REQUIREMENT
From the first line to the last, return the data exactly as it stands.

DATA EXTRACT
[Start of section]

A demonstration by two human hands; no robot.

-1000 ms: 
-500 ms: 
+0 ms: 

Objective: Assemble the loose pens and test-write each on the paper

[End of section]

WRITTEN ANSWER
A demonstration by two human hands; no robot.

-1000 ms: 
-500 ms: 
+0 ms: 

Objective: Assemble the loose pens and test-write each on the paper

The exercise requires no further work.